**WHAT IS NEEDED:**
The listing below is to be reproduced in full, character for character.
__________
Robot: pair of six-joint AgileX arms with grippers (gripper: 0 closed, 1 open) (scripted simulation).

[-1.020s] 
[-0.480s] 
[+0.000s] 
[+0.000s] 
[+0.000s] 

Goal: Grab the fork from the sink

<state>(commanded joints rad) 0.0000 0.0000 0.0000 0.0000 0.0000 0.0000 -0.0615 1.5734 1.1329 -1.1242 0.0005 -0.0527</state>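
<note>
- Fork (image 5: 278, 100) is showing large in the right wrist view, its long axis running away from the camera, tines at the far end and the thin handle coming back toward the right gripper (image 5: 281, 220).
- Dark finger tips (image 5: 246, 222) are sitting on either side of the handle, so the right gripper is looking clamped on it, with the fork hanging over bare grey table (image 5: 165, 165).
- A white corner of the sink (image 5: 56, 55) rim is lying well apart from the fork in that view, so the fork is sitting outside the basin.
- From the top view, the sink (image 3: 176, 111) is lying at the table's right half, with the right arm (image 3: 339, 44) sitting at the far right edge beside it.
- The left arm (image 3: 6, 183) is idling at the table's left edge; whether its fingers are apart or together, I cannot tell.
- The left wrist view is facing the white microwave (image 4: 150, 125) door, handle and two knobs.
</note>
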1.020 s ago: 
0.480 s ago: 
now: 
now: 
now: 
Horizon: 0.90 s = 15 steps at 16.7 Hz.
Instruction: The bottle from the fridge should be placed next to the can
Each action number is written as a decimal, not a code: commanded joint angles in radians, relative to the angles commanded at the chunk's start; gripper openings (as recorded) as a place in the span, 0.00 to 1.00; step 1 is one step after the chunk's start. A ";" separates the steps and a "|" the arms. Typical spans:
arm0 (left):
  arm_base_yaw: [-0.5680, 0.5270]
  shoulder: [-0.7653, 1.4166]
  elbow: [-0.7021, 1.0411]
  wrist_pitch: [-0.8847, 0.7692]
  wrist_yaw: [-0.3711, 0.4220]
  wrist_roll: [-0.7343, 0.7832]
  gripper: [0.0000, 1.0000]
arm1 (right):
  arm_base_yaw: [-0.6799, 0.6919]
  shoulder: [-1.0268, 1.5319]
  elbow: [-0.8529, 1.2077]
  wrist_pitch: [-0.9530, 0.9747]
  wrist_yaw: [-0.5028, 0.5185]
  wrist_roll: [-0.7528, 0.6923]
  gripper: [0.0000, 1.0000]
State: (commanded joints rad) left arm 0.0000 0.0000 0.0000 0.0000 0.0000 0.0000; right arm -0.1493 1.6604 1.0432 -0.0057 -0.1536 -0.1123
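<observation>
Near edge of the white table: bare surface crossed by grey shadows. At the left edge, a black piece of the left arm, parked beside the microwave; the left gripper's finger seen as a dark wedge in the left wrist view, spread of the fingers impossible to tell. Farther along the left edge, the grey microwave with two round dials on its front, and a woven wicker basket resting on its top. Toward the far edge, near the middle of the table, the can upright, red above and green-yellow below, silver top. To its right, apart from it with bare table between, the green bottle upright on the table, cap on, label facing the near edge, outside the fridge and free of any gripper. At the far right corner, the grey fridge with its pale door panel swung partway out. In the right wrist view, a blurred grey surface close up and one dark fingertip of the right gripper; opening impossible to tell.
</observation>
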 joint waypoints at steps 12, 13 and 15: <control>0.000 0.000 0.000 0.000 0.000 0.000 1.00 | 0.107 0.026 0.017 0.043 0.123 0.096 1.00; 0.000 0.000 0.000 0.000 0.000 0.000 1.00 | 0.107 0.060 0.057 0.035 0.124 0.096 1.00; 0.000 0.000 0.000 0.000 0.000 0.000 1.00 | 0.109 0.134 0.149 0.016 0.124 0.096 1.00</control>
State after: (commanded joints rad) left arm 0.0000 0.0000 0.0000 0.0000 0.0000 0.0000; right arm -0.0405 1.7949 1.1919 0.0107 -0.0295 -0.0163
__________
**REPLY TO THE EXERCISE:**
Robot: pair of six-joint AgileX arms with grippers (gripper: 0 closed, 1 open) (scripted simulation).

[-1.020s] 
[-0.480s] 
[+0.000s] 
[+0.000s] 
[+0.000s] 

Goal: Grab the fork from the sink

<state>(commanded joints rad) 0.0000 0.0000 0.0000 0.0000 0.0000 0.0000 -0.0615 1.5734 1.1329 -1.1242 0.0005 -0.0527</state>
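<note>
- Fork (image 5: 278, 100) is showing large in the right wrist view, its long axis running away from the camera, tines at the far end and the thin handle coming back toward the right gripper (image 5: 281, 220).
- Dark finger tips (image 5: 246, 222) are sitting on either side of the handle, so the right gripper is looking clamped on it, with the fork hanging over bare grey table (image 5: 165, 165).
- A white corner of the sink (image 5: 56, 55) rim is lying well apart from the fork in that view, so the fork is sitting outside the basin.
- From the top view, the sink (image 3: 176, 111) is lying at the table's right half, with the right arm (image 3: 339, 44) sitting at the far right edge beside it.
- The left arm (image 3: 6, 183) is idling at the table's left edge; whether its fingers are apart or together, I cannot tell.
- The left wrist view is facing the white microwave (image 4: 150, 125) door, handle and two knobs.
</note>
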1.020 s ago: 
0.480 s ago: 
now: 
now: 
now: 
Horizon: 0.90 s = 15 steps at 16.7 Hz.
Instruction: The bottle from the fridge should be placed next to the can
Each action number is written as a decimal, not a code: commanded joint angles in radians, relative to the angles commanded at the chunk's start; gripper openings (as recorded) as a place in the span, 0.00 to 1.00; step 1 is one step after the chunk's start. A ";" separates the steps and a "|" the arms. Typical spans:
arm0 (left):
  arm_base_yaw: [-0.5680, 0.5270]
  shoulder: [-0.7653, 1.4166]
  elbow: [-0.7021, 1.0411]
  wrist_pitch: [-0.8847, 0.7692]
  wrist_yaw: [-0.3711, 0.4220]
  wrist_roll: [-0.7343, 0.7832]
  gripper: [0.0000, 1.0000]
arm1 (right):
  arm_base_yaw: [-0.6799, 0.6919]
  shoulder: [-1.0268, 1.5319]
  elbow: [-0.8529, 1.2077]
  wrist_pitch: [-0.9530, 0.9747]
  wrist_yaw: [-0.5028, 0.5185]
  wrist_roll: [-0.7528, 0.6923]
  gripper: [0.0000, 1.0000]
State: (commanded joints rad) left arm 0.0000 0.0000 0.0000 0.0000 0.0000 0.0000; right arm -0.1493 1.6604 1.0432 -0.0057 -0.1536 -0.1123
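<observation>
Near edge of the white table: bare surface crossed by grey shadows. At the left edge, a black piece of the left arm, parked beside the microwave; the left gripper's finger seen as a dark wedge in the left wrist view, spread of the fingers impossible to tell. Farther along the left edge, the grey microwave with two round dials on its front, and a woven wicker basket resting on its top. Toward the far edge, near the middle of the table, the can upright, red above and green-yellow below, silver top. To its right, apart from it with bare table between, the green bottle upright on the table, cap on, label facing the near edge, outside the fridge and free of any gripper. At the far right corner, the grey fridge with its pale door panel swung partway out. In the right wrist view, a blurred grey surface close up and one dark fingertip of the right gripper; opening impossible to tell.
</observation>
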 joint waypoints at steps 12, 13 and 15: <control>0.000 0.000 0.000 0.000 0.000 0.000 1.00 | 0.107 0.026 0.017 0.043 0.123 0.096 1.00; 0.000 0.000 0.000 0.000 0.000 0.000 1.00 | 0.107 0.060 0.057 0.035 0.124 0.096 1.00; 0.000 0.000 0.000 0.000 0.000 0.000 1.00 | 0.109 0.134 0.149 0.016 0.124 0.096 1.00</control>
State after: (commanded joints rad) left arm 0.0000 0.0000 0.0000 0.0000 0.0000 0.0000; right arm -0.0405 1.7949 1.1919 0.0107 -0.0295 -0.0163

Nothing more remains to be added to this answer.